Normally HDD is recommended since the shuffle data is non-critical and temporary. You can skip this part if you do not care the cost of SSD.Uniffle's shuffle server is a typical I/O-intensive application, it's suggested to use multiple disks to amortize the IO and increase the total throughput.RAID10 is strongly recommended to use to get lower latency, high throughput, and good fault tolerance, which consumes more space (twice), which is acceptable since we use HDD.

Flush Threshold

One of the design principles of Uniffle is to handle both small and huge shuffles, therefore the shuffle server writes the small block to the local disk and the big block to the HDFS, and the threshold is configured by the parameter rss.server.flush.cold.storage.threshold.size. It is recommended to tune this parameter to make the ratio between the remote write total size and local write total size according to your workload and storage system's situation.

Total buffer size

Uniffle use rss.server.buffer.capacity to constrait the memory consumed by the buffered shuffle data, however the memory used by the metadata is not controlled, and it is recommended to reserve a certain percentage of redundancy, for example 20%, in the the shuffler server's jvm process (XMX_SIZE) in additon to the total buffer (rss.server.buffer.capacity + rss.server.read.buffer.capacity).
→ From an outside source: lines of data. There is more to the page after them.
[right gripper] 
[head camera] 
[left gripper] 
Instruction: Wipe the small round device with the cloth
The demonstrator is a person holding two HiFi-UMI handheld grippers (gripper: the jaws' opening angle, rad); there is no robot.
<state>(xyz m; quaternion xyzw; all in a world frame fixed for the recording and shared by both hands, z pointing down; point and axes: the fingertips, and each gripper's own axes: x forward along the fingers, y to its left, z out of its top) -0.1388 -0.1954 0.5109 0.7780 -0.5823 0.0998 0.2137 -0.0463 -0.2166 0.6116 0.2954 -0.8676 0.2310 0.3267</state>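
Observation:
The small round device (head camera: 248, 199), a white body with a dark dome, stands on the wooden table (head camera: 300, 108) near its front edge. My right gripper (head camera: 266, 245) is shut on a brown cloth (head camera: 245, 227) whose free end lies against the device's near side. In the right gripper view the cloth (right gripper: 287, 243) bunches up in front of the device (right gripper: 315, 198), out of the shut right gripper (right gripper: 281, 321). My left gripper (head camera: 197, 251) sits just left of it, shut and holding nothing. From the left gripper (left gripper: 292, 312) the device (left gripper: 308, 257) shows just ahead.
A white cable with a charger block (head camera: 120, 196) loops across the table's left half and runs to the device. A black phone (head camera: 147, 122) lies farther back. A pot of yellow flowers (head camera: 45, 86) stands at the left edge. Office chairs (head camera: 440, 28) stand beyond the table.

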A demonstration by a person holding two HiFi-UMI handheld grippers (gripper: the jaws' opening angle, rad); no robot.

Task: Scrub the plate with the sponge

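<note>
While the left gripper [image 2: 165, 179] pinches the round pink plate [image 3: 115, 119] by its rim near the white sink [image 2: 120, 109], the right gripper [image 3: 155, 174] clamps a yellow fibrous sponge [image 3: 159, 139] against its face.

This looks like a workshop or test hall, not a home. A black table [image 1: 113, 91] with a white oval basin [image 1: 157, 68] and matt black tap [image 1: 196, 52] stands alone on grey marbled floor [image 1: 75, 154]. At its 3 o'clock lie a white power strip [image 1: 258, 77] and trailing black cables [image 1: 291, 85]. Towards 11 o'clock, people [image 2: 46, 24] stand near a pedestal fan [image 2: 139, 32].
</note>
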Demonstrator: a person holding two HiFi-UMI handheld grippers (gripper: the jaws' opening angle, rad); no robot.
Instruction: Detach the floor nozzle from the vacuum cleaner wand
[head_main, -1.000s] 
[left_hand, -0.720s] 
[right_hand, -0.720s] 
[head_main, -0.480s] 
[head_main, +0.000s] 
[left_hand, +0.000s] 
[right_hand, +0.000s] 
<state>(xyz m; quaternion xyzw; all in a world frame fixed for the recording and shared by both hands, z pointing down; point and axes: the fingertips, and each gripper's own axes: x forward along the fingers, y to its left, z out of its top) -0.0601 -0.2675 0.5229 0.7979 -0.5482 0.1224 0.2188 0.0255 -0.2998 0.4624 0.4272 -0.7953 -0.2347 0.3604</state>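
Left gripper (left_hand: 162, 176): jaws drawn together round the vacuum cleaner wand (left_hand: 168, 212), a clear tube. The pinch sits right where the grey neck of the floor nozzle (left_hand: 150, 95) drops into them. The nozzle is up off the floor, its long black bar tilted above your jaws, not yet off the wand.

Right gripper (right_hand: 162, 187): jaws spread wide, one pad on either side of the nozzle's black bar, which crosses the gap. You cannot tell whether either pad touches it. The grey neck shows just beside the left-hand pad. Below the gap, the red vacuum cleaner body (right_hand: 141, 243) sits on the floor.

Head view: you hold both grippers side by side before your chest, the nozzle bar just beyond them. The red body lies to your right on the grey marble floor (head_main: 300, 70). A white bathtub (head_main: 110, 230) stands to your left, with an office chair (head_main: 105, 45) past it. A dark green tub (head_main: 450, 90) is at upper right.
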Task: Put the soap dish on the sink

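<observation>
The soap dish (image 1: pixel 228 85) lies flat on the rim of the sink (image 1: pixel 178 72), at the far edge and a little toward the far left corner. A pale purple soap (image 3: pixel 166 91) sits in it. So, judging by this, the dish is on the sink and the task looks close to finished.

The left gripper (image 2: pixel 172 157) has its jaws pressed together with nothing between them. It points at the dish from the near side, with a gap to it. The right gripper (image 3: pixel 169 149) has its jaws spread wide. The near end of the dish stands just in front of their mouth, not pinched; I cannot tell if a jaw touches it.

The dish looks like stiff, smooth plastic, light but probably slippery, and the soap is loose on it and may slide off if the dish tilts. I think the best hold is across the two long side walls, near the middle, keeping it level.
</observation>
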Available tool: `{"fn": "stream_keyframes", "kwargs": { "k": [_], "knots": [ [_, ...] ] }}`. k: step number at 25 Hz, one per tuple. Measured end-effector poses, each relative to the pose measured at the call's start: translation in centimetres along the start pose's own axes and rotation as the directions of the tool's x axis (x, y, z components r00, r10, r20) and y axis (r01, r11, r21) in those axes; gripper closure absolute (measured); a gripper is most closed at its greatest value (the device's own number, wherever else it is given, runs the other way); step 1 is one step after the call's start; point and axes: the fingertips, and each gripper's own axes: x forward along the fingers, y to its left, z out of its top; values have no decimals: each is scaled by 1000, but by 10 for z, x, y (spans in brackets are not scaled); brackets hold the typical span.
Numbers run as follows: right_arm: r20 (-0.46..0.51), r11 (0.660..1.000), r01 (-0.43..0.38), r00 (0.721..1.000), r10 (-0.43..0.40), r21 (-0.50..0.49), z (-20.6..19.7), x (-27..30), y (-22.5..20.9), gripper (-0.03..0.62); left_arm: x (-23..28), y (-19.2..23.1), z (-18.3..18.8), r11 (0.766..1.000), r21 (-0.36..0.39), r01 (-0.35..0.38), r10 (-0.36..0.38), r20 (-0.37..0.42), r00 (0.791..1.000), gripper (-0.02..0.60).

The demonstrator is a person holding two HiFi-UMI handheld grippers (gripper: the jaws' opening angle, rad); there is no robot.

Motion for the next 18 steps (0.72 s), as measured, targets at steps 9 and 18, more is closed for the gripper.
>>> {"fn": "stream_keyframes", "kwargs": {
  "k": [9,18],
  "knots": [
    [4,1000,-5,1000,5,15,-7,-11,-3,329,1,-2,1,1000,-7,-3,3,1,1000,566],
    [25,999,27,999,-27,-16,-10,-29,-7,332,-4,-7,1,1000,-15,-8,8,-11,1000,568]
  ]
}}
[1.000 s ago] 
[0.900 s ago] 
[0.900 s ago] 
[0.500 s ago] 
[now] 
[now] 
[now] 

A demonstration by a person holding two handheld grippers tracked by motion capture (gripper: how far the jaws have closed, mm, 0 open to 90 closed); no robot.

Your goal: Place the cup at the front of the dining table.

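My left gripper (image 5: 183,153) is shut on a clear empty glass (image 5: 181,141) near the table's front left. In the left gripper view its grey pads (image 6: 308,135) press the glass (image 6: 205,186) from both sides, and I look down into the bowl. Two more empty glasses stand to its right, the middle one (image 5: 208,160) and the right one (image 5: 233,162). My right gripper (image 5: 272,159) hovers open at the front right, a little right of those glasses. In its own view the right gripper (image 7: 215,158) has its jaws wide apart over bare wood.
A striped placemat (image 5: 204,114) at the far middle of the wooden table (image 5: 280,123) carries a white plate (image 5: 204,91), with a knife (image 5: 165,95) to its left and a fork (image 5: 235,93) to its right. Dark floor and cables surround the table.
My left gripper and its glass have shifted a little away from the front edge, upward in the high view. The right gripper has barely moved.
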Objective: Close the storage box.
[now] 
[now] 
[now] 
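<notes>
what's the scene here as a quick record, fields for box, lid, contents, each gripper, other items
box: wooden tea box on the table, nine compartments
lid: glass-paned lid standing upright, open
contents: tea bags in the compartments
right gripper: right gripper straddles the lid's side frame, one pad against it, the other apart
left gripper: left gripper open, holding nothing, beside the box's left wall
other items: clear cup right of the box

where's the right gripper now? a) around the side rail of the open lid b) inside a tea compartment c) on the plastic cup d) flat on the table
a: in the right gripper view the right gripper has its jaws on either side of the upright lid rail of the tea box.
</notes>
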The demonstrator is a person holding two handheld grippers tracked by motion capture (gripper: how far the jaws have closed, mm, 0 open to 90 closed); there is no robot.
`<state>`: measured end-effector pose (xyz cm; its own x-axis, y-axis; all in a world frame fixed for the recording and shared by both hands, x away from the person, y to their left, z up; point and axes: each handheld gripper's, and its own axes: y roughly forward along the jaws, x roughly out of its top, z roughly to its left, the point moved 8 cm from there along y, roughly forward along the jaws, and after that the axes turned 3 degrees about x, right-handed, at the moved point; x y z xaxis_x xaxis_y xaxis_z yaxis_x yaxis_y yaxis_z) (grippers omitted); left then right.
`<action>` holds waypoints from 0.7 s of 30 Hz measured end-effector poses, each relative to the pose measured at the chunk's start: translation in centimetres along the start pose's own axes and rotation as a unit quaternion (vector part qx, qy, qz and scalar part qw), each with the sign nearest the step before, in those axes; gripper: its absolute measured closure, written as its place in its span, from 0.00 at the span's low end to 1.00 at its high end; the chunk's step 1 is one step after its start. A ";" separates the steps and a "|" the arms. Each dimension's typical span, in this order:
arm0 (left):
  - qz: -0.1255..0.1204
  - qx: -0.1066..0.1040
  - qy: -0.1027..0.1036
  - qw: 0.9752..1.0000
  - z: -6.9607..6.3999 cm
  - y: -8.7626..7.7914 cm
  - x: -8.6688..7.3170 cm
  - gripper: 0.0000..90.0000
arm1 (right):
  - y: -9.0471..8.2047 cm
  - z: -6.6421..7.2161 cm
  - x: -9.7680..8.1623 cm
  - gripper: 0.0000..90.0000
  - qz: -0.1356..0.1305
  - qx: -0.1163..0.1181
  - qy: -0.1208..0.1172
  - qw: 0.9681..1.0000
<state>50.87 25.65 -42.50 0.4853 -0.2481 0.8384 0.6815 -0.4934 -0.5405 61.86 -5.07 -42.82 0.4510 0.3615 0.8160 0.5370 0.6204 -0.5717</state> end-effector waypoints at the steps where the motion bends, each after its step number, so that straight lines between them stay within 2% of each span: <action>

Partition num and spark write buffer size

Uniffle's spark client allocated buffer for each partition, and if the total memory used exceed the total buffer spill threshold (spark.rss.writer.buffer.spill.size) the client would send all the buffer data to the shuffle server, so it is recommmended to increase this threshold for the huge shuffle spark applications to avoid small network io.

Multiple Remote Storage

Uniffle not only support multiple local disk but also supports using multiple remote storage with different configuration.